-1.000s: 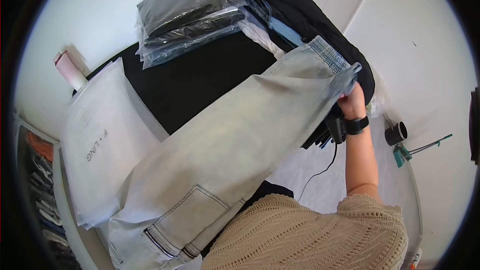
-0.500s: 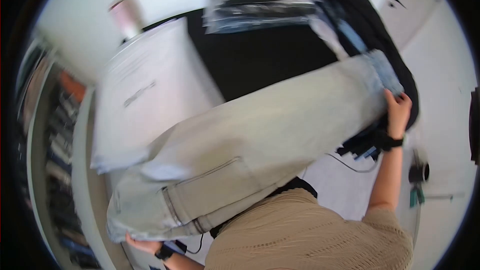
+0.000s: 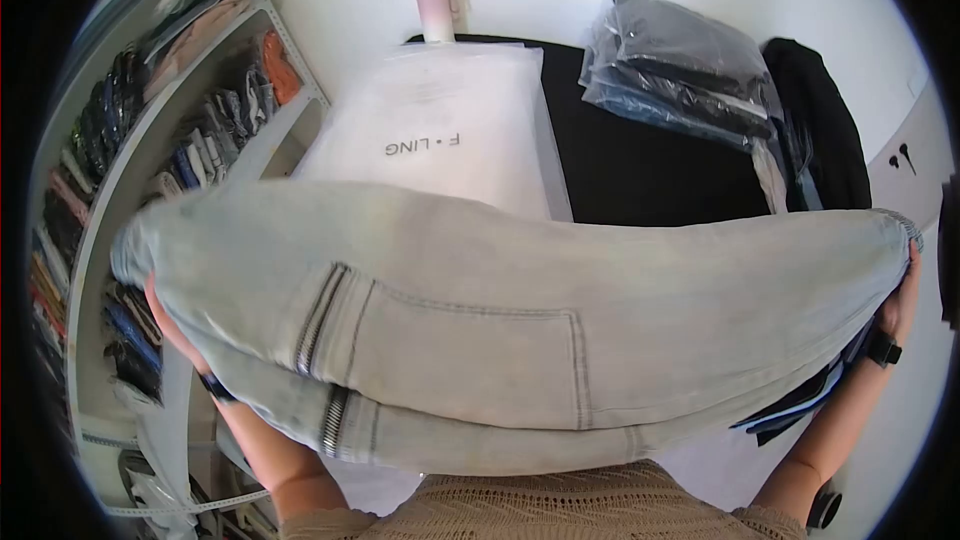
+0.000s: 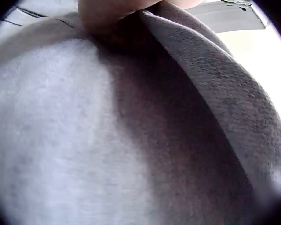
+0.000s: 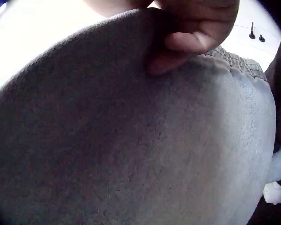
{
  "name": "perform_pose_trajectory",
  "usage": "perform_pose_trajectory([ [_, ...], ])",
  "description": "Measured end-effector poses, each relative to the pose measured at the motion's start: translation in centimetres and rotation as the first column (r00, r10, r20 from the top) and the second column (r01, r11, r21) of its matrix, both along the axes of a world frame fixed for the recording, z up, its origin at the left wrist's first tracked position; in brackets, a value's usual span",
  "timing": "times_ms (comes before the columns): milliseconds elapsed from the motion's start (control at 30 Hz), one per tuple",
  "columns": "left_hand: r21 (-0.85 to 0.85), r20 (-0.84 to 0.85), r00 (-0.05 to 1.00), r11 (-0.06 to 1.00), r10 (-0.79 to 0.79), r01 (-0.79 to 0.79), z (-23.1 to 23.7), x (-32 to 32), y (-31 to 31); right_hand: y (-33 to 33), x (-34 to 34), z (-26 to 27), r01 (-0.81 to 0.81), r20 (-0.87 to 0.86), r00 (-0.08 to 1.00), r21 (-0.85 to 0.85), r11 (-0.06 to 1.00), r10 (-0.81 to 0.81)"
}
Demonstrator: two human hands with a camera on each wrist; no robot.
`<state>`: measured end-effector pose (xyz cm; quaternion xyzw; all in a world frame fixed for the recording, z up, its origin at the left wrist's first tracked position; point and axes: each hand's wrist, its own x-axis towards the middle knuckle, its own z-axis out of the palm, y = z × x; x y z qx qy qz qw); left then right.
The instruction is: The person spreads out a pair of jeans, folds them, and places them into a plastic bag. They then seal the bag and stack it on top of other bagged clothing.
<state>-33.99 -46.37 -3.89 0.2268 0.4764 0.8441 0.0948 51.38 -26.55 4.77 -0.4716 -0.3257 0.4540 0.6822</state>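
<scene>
A pair of pale washed jeans (image 3: 480, 270) is stretched sideways in front of the body, sagging in the middle, with a stitched pocket and dark zip-like strips showing. My left hand (image 3: 172, 325) grips the leg end at the left; in the left wrist view its fingers (image 4: 112, 18) pinch a fold of denim. At the other end my right hand (image 3: 902, 290) holds the waist side. The right wrist view shows its curled fingers (image 5: 196, 40) on the cloth edge beside the gathered elastic waistband (image 5: 238, 63). Most of both hands is hidden behind the denim in the head view.
Behind the jeans, a black-topped table (image 3: 660, 175) bears a stack of white printed bags (image 3: 440, 100), a pink bottle (image 3: 434, 2) and bagged dark clothes (image 3: 690, 60). Dark garments (image 3: 825, 130) lie at its right. Shelves of folded clothes (image 3: 215, 145) stand close on the left.
The jeans, slanting across the table before, are now held level across the body. The left hand has come into view at the leg end. The head view has swung left, showing more shelves.
</scene>
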Motion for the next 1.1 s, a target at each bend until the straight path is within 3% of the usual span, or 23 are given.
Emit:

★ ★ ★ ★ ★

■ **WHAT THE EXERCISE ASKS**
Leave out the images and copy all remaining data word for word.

■ **REPLY TO THE TASK**
-1.000s: 
-0.500s: 
+0.000s: 
+0.000s: 
+0.000s: 
{
  "name": "perform_pose_trajectory",
  "usage": "perform_pose_trajectory([ [_, ...], ])",
  "description": "Measured end-effector poses, each relative to the pose measured at the motion's start: translation in centimetres and rotation as the first column (r00, r10, r20 from the top) and the second column (r01, r11, r21) of its matrix, both along the axes of a world frame fixed for the recording, z up, its origin at the left wrist's first tracked position; in brackets, a value's usual span",
  "timing": "times_ms (comes before the columns): milliseconds elapsed from the motion's start (control at 30 Hz), one per tuple",
  "columns": "left_hand: r21 (-0.85 to 0.85), r20 (-0.84 to 0.85), r00 (-0.05 to 1.00), r11 (-0.06 to 1.00), r10 (-0.79 to 0.79), r01 (-0.79 to 0.79), z (-23.1 to 23.7), x (-32 to 32), y (-31 to 31); right_hand: y (-33 to 33), x (-34 to 34), z (-26 to 27), r01 (-0.81 to 0.81), r20 (-0.87 to 0.86), r00 (-0.08 to 1.00), r21 (-0.85 to 0.85), r11 (-0.06 to 1.00), r10 (-0.81 to 0.81)"
}
Demonstrator: two human hands with a camera on each wrist; no robot.
`<state>`: measured end-effector pose (xyz cm; quaternion xyzw; all in a world frame fixed for the recording, z up, its origin at the left wrist's first tracked position; point and axes: each hand's wrist, its own x-axis towards the middle knuckle, its own z-axis out of the palm, y = z × x; x y z qx qy qz qw); left then right.
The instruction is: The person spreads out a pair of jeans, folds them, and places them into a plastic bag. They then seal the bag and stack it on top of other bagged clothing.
<state>-33.99 -46.37 -3.89 0.2268 0.4764 0.8441 0.0948 51.38 -26.55 4.77 -0.4716 -0.3257 0.4540 0.6822</state>
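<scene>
A pair of pale washed jeans (image 3: 480, 270) is stretched sideways in front of the body, sagging in the middle, with a stitched pocket and dark zip-like strips showing. My left hand (image 3: 172, 325) grips the leg end at the left; in the left wrist view its fingers (image 4: 112, 18) pinch a fold of denim. At the other end my right hand (image 3: 902, 290) holds the waist side. The right wrist view shows its curled fingers (image 5: 196, 40) on the cloth edge beside the gathered elastic waistband (image 5: 238, 63). Most of both hands is hidden behind the denim in the head view.
Behind the jeans, a black-topped table (image 3: 660, 175) bears a stack of white printed bags (image 3: 440, 100), a pink bottle (image 3: 434, 2) and bagged dark clothes (image 3: 690, 60). Dark garments (image 3: 825, 130) lie at its right. Shelves of folded clothes (image 3: 215, 145) stand close on the left.
The jeans, slanting across the table before, are now held level across the body. The left hand has come into view at the leg end. The head view has swung left, showing more shelves.
</scene>
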Motion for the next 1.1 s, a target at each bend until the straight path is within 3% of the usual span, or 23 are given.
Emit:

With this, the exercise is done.